■ What is expected ■
Exact repetition of a range: find the line containing "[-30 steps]" and the line containing "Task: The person" in the material below, then repeat both and all lines between them, leaving pictures out.

■ Given information ■
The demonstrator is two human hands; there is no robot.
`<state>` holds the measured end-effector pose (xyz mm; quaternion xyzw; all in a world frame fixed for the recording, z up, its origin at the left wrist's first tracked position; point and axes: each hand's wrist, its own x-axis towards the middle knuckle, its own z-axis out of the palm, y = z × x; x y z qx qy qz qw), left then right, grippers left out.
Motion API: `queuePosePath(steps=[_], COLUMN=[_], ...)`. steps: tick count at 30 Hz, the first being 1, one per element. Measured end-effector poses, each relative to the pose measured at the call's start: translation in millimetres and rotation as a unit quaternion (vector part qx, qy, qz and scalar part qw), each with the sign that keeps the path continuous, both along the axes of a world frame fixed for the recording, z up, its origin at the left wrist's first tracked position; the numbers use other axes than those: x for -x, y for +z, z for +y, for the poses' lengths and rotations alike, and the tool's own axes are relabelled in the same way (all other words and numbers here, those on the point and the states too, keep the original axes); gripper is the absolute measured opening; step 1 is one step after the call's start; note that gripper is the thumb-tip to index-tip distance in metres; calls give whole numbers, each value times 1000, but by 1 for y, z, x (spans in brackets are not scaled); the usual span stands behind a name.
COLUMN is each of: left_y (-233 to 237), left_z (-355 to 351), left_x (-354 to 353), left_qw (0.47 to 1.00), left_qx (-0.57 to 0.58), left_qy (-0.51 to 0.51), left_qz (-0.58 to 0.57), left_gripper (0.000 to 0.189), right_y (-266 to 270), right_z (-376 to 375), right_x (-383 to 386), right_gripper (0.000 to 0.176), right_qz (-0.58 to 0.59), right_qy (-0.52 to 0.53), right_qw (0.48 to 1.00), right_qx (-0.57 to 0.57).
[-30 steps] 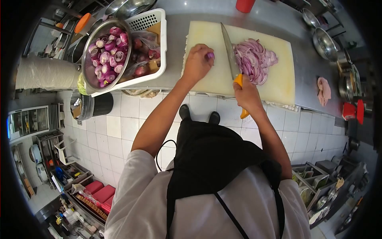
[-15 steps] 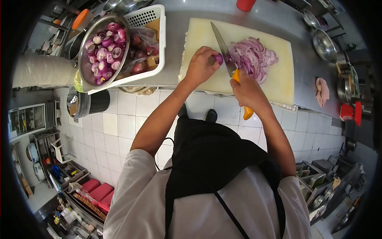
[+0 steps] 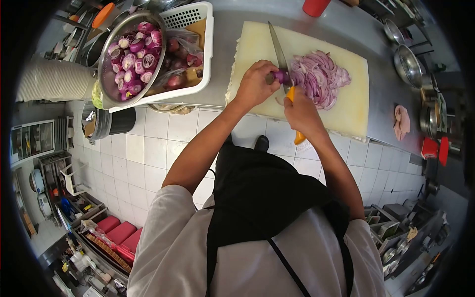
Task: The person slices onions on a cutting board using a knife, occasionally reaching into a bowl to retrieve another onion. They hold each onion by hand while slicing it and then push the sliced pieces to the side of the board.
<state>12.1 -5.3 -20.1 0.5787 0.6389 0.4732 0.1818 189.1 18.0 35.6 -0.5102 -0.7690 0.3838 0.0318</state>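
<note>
My left hand (image 3: 257,84) grips a purple onion piece (image 3: 281,76) on the pale cutting board (image 3: 255,42), its fingers curled at the left side of the blade. My right hand (image 3: 303,113) is closed round the yellow handle of a large knife (image 3: 277,47), whose blade points away from me and lies against the onion piece. Beside the blade, on the right, a heap of sliced purple onion (image 3: 321,79) covers part of the board. The lower edge of the onion piece is partly hidden by my fingers.
At the left, a metal colander (image 3: 105,74) of peeled onions rests on a white basket (image 3: 210,49) with bagged onions. A red container (image 3: 314,6) stands behind the board. A pink cloth (image 3: 401,122) and metal bowls (image 3: 407,66) are at the right.
The view has shifted slightly. My left hand and the onion piece have moved right, up against the blade. The knife stands a little more upright, and its handle has swung slightly left.
</note>
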Motion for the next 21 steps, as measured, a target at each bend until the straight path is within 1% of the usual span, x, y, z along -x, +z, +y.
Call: queuePosePath(steps=[3, 6, 11, 13, 15, 18, 21], left_y=[-1, -3, -1, -4, -6, -7, -6], left_z=[0, 1, -3, -2, -2, -1, -1], left_x=[2, 3, -1, -1, -1, 1, 2], left_qw=[1000, 1000, 1000, 1000, 1000, 1000, 1000], left_qx=[-8, -15, -7, -6, -8, -17, -22], left_qy=[-6, -12, -2, 5, 6, 0, 3], left_qz=[11, 13, 8, -2, -4, 3, 2], left_gripper=[29, 30, 29, 28, 28, 28, 28], right_y=[-5, 14, 69, 73, 64, -9, -25], right_z=[12, 23, 9, 2, -4, 7, 23], right_x=[11, 12, 0, 0, 0, -2, 8], right_gripper=[37, 33, 37, 37, 36, 33, 30], right_qz=[-14, 19, -37, -45, -32, -7, 2], right_qy=[15, -21, 4, 6, -12, 18, 10], right_qw=[999, 999, 995, 994, 995, 999, 999], right_qx=[-34, 47, 94, 99, 96, -30, -42])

■ Your response ■
[-30 steps] 
[-15 steps] 
[+0 steps] 
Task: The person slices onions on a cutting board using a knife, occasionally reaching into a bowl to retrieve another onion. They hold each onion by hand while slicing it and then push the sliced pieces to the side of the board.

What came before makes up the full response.